The dramatic irony gets laid on thick in this anxious opening section, “Come, Japanese!” when these naive immigrants reassure themselves that “it was better to marry a stranger in America than grow old with a farmer from the village.” But the book’s plural voice is particularly effective at capturing their long, giddy conversations on the ship as they wonder if American men really grow hair on their chests, put ­pianos in their front parlors and dance “cheek to cheek all night long” with their lucky wives.

It turns out that guys have been larding their personal ads with exaggerations long before Match.com. Enticing letters to Japan had claimed, “I own a farm. I operate a hotel. I am president of a large bank” and my favorite new pick-up line: “I am 179 centimeters tall and do not suffer from leprosy.” In fact, as their young brides discover upon arrival, most of these men don’t own anything at all. They’re poor, old and coarse.
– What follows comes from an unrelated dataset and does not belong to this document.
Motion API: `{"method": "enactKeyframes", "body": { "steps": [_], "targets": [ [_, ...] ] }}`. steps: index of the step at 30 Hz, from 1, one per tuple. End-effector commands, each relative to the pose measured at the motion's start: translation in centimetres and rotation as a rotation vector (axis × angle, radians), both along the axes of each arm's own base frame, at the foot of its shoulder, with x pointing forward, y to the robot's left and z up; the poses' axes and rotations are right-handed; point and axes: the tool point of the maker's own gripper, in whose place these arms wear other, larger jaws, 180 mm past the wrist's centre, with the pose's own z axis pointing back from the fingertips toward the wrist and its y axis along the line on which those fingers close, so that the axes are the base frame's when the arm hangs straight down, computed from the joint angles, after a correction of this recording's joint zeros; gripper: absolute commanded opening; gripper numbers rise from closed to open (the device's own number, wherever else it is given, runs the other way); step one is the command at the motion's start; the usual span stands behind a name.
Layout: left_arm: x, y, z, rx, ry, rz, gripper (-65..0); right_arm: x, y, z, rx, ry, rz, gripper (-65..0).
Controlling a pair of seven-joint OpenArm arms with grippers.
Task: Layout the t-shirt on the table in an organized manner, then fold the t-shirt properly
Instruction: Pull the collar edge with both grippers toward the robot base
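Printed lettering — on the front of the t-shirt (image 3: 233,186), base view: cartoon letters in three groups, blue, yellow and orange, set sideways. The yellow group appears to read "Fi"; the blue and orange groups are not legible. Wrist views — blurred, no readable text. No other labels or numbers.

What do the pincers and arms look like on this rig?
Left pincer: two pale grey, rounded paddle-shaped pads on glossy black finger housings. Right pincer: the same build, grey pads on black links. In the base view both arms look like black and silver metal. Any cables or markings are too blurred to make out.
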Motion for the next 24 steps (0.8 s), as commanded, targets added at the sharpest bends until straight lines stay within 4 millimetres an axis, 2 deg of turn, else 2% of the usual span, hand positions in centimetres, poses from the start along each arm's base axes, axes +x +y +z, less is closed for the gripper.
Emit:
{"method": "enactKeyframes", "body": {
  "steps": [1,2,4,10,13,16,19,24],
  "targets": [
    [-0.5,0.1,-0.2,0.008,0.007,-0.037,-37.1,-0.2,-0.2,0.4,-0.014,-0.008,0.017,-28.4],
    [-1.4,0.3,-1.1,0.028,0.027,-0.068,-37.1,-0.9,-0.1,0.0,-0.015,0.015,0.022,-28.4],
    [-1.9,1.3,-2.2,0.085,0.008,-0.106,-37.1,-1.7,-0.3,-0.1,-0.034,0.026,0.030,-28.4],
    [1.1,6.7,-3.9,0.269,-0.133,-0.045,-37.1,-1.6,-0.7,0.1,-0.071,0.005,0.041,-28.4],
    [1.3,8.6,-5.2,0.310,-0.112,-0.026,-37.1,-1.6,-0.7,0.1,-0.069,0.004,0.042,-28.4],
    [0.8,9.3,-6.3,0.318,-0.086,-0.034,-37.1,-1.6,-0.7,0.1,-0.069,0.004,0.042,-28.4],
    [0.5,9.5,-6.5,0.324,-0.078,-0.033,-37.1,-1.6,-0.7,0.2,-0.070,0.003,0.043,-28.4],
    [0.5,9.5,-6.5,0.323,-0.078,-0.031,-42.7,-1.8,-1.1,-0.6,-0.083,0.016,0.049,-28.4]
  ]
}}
Still, “there was no going back.” What follows is a chorus of muted laments and complaints, beginning with a bracing short chapter called “First Night” that details scores of — mostly — painful consummations.

But no story in the conventional sense ever develops, and no individuals emerge for more than a paragraph. Whereas each chapter of “When the Emperor Was Divine” presented the family’s experience from a different point of view, in this new novel, each chapter focuses on some general aspect of Japanese immigrant life — sex, employment, children — and the great variety of their experiences is blended, often sentence by sentence: “Home was a bed of straw in John Lyman’s barn alongside his prize horses and cows. Home was a corner of the washhouse at Stockton’s Cannery Ranch. Home was a bunk in a rusty boxcar in Lompoc. Home was an old chicken coop in Willows that the Chinese had lived in before us. Home was a flea-ridden mattress in a corner of a packing shed in Dixon. Home was a bed of hay atop three apple crates beneath an apple tree.”